What the task asks: Exactly as written, output the lines below starting from the first and ending with the line that contains "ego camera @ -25"; omit pictures.

Recorded information:
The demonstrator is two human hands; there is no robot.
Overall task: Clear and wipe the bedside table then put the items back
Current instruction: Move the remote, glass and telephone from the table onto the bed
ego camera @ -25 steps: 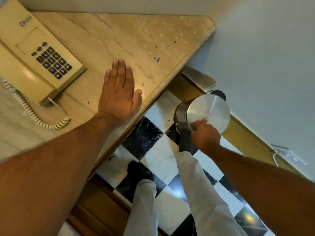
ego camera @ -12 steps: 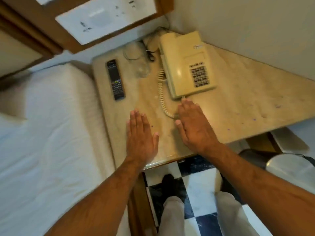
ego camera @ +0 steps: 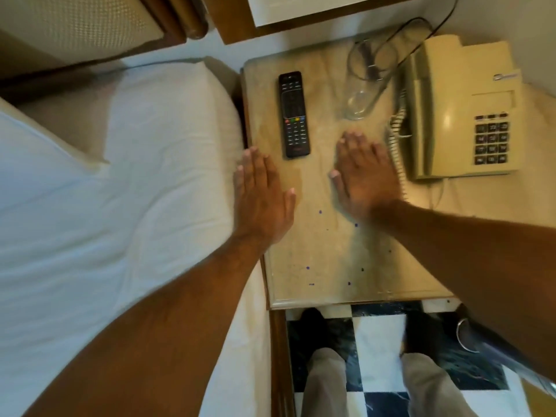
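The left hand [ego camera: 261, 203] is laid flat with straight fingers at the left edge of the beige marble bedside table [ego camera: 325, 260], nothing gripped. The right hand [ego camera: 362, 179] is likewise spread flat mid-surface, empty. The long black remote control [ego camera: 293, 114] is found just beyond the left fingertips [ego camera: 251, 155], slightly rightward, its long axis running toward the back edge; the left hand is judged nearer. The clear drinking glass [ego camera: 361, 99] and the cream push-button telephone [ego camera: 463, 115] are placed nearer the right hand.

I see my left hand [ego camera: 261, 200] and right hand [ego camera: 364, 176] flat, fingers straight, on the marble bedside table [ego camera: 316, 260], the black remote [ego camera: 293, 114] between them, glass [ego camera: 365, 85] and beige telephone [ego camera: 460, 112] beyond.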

Response:
The demonstrator is two human hands; there is no robot.
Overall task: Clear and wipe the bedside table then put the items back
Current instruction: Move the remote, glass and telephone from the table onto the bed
ego camera @ -25 steps: 

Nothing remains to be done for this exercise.